▶ _Problem to work on_:
Transcription of the full listing is required, character for character.

──────────

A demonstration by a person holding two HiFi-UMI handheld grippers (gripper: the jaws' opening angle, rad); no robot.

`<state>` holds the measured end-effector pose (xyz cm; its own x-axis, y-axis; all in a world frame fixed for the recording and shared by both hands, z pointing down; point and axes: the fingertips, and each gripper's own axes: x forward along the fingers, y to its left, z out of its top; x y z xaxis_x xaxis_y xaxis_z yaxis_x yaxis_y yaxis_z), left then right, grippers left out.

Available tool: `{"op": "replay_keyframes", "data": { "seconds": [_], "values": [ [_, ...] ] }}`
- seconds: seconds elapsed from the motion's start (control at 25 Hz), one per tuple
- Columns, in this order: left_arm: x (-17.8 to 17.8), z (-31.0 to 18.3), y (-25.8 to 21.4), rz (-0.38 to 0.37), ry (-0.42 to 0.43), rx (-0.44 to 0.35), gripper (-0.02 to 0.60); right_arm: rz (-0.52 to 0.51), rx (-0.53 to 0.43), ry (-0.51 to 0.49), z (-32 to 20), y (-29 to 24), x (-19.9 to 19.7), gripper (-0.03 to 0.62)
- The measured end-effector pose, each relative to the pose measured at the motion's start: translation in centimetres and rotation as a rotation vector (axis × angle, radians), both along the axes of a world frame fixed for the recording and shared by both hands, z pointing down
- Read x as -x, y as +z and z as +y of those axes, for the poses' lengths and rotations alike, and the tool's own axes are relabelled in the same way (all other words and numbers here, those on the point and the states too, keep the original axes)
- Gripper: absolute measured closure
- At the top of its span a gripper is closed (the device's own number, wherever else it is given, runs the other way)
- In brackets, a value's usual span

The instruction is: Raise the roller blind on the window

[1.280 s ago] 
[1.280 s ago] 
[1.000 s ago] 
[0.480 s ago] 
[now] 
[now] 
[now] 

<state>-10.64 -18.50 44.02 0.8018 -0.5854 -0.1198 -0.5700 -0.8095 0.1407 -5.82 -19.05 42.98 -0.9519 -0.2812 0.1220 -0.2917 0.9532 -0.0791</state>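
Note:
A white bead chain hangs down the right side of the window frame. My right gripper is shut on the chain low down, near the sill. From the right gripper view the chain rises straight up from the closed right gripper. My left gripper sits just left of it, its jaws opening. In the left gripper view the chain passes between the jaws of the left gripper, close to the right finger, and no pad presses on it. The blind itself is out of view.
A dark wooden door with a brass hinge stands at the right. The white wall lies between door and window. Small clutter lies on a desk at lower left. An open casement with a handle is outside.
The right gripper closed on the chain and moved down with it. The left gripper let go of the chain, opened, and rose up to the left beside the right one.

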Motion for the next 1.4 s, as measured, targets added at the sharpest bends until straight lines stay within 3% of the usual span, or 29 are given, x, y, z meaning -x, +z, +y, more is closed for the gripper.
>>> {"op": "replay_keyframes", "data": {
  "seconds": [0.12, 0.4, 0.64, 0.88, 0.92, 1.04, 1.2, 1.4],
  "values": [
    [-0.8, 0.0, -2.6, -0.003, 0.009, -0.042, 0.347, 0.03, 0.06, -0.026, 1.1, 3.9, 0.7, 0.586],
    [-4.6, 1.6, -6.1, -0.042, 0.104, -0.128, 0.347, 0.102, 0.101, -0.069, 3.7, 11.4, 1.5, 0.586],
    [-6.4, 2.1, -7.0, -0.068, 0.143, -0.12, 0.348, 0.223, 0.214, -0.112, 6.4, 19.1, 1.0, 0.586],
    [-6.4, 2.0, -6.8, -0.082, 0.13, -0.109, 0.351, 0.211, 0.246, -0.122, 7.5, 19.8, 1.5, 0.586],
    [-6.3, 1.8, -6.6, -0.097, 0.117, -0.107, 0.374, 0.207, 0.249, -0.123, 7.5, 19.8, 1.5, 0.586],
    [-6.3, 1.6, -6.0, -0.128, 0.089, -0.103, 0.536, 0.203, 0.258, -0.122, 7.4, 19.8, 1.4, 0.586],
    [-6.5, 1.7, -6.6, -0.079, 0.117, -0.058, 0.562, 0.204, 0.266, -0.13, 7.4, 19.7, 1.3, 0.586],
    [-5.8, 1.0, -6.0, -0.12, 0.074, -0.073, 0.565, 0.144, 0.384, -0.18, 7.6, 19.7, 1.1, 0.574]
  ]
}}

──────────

▶ _Written answer_:
A demonstration by a person holding two HiFi-UMI handheld grippers (gripper: the jaws' opening angle, rad); no robot.

`<state>` holds the measured end-effector pose (xyz cm; its own x-axis, y-axis; all in a world frame fixed for the recording and shared by both hands, z pointing down; point and axes: the fingertips, and each gripper's own axes: x forward along the fingers, y to its left, z out of its top; x y z xaxis_x xaxis_y xaxis_z yaxis_x yaxis_y yaxis_z), left then right, grippers left out.

Available tool: `{"op": "replay_keyframes", "data": { "seconds": [_], "values": [ [_, ...] ] }}`
- seconds: seconds elapsed from the motion's start (control at 25 Hz), one per tuple
- Columns, in this order: left_arm: x (-17.8 to 17.8), z (-31.0 to 18.3), y (-25.8 to 21.4), rz (-0.38 to 0.37), ry (-0.42 to 0.43), rx (-0.44 to 0.35), gripper (-0.02 to 0.60); right_arm: rz (-0.52 to 0.51), rx (-0.53 to 0.43), ry (-0.51 to 0.49), z (-32 to 20), y (-29 to 24), x (-19.9 to 19.7), gripper (-0.03 to 0.62)
- The measured end-effector pose, each relative to the pose measured at the motion's start: translation in centimetres and rotation as a rotation vector (axis × angle, radians), both along the axes of a world frame fixed for the recording and shared by both hands, z pointing down
- Read x as -x, y as +z and z as +y of those axes, for the poses' lengths and rotations alike, and the tool's own axes are relabelled in the same way (all other words and numbers here, those on the point and the states too, keep the original axes)
- Gripper: absolute measured closure
- At the top of its span a gripper is closed (the device's own number, wherever else it is given, runs the other way)
- In brackets, a value's usual span

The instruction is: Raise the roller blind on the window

[1.280 s ago] 
[1.280 s ago] 
[1.000 s ago] 
[0.480 s ago] 
[now] 
[now] 
[now] 

<state>-10.64 -18.50 44.02 0.8018 -0.5854 -0.1198 -0.5700 -0.8095 0.1407 -5.82 -19.05 42.98 -0.9519 -0.2812 0.1220 -0.2917 0.9532 -0.0791</state>
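Note:
A white bead chain hangs down the right side of the window frame. My right gripper is shut on the chain low down, near the sill. From the right gripper view the chain rises straight up from the closed right gripper. My left gripper sits just left of it, its jaws opening. In the left gripper view the chain passes between the jaws of the left gripper, close to the right finger, and no pad presses on it. The blind itself is out of view.
A dark wooden door with a brass hinge stands at the right. The white wall lies between door and window. Small clutter lies on a desk at lower left. An open casement with a handle is outside.
The right gripper closed on the chain and moved down with it. The left gripper let go of the chain, opened, and rose up to the left beside the right one.
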
Motion for the next 1.4 s, as measured, targets added at the sharpest bends until straight lines stay within 3% of the usual span, or 29 are given, x, y, z meaning -x, +z, +y, more is closed for the gripper.
>>> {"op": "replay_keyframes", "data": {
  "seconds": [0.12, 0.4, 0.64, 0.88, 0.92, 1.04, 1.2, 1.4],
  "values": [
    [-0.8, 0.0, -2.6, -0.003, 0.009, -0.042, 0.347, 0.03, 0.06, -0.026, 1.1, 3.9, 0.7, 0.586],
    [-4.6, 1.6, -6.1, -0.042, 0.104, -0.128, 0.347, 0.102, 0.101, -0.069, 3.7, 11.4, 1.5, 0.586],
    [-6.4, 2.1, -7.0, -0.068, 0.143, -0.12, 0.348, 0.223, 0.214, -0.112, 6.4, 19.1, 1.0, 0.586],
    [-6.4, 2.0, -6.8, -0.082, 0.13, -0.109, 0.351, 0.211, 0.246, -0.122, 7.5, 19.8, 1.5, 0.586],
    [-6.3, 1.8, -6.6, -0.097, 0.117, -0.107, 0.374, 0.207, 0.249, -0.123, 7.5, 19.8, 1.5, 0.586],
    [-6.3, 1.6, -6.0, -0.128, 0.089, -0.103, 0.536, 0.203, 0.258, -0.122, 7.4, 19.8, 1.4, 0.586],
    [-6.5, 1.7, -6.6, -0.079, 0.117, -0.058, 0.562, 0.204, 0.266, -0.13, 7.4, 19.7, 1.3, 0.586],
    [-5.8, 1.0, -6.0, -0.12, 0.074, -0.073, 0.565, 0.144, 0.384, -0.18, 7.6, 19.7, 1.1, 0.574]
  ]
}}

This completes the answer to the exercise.